What you are asking is indeed possible in Windsor with typed factories; instead of resolving all the factories in your provider and then looking for the ones that can process the message, you could ask Windsor for the handler that is linked to the message type and just use it. You don't really need the second level factory (IMessageHandlerFactory
), because the handler can tell what message it will link to.
Here is a nice resource for this architecture (you've probably read this one already) which I'll summarize very quickly.
Given your interfaces, you start by registering all your handlers
container.Register(Classes.FromAssemblyInThisApplication()
.BasedOn<IMessageHandler>()
.WithServiceAllInterfaces());
Ok, now let's tell Windsor we want a factory that will return a IMessageHandler
. What is nice is that we don't actually have to code anything for the factory.
container.AddFacility<TypedFactoryFacility>();
container.Register(Component.For<IMessageHandlerProvider>().AsFactory());
Now we can start using the factory
var provider = container.Resolve<IMessageHandlerProvider>();
var msg = new Type2Message();
var msgHandler = provider.Create(msg.MessageType);
The problem is that since there is no link between our message handlers and the string we pass to the factory, Windsor returns the first registered instance of a IMessageHandler
it finds. In order to create this link we can name each message handler after the message type it is supposed to handle.
You can do it in a variety of ways, but I like to create a convention where a message handler type tells what messages it can handle:
container.Register(Classes.FromAssemblyInThisApplication()
.BasedOn<IMessageHandler>()
.WithServiceAllInterfaces().Configure(c => {
c.Named(c.Implementation.Name.Replace("MessageHandler", string.Empty));
}));
Now you need to tell your factory that the message type must be used as the name of the handler you want to resolve. To do that, it is possible to use a class inheriting the DefaulTypedFactoryComponentSelector
. We just override the way component names are determined and return the message type we are receiving:
public class MessageHandlerSelector : DefaultTypedFactoryComponentSelector
{
protected override string GetComponentName(MethodInfo method, object[] arguments)
{
return arguments[0].ToString();
}
}
Now we can plug this selector in the factory
container.AddFacility<TypedFactoryFacility>();
container.Register(Component.For<IMessageHandlerProvider>()

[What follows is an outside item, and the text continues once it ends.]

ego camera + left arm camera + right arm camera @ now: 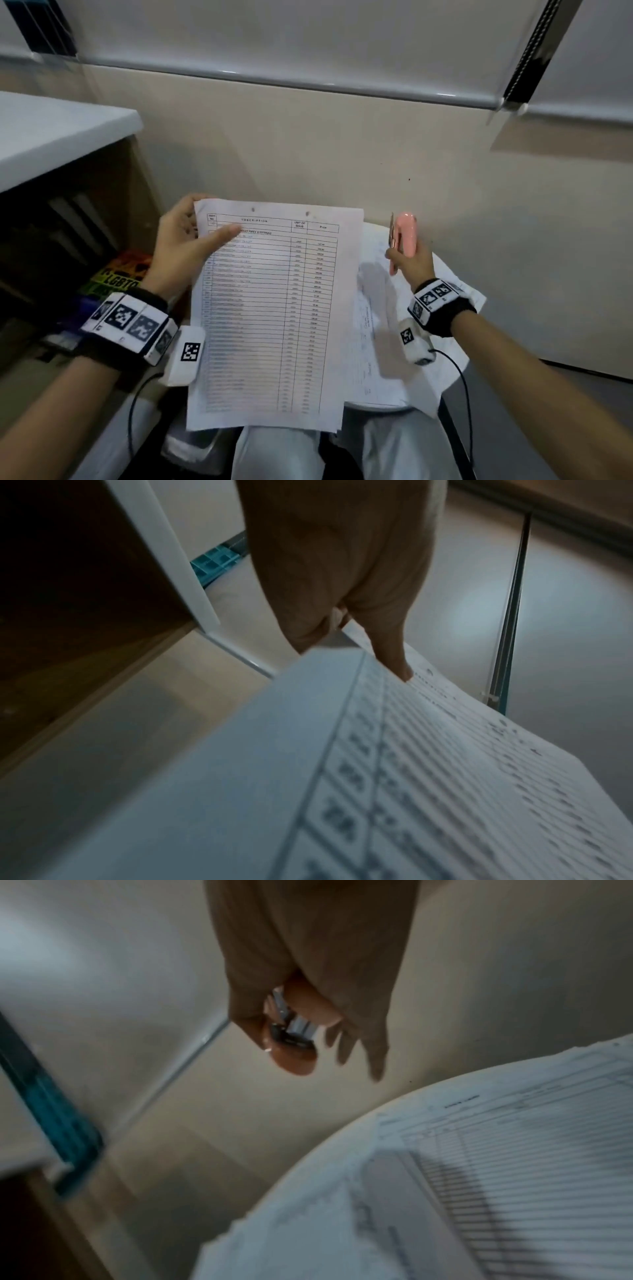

.AsFactory(c =>c.SelectedWith(new MessageHandlerSelector())));
Here is the full code to handle any messages:
var container = new WindsorContainer();
container.Register(Classes.FromAssemblyInThisApplication()
.BasedOn<IMessageHandler>()
.WithServiceAllInterfaces().Configure(c => {
c.Named(c.Implementation.Name.Replace("MessageHandler", string.Empty));
}));
container.AddFacility<TypedFactoryFacility>();
container.Register(Component.For<IMessageHandlerProvider>().AsFactory(c =>c.SelectedWith(new MessageHandlerSelector())));
var provider = container.Resolve<IMessageHandlerProvider>();
var msg = new Type2Message();
var msgHandler = provider.Create(msg.MessageType);
msgHandler.Process(msg);
Here are some points I would like to underline:
- as you guessed, you don't need the two factories: one is enough
- the naming convention for the message handlers is not set in stone, and you could decide to have another mechanism in place to override the convention
- I am not talking about releasing the components, but the links contain some info about it which you should look into
- I didn't handle the case where no handler can be found, but Castle will throw by itself when it cannot resolve the handler with a
ComponentNotFoundException
- The system could perhaps be more robust if the handlers were explicit about the message types they handle. For example changing the interface to
IHandlerOf<T>
with T
being a message type implementation.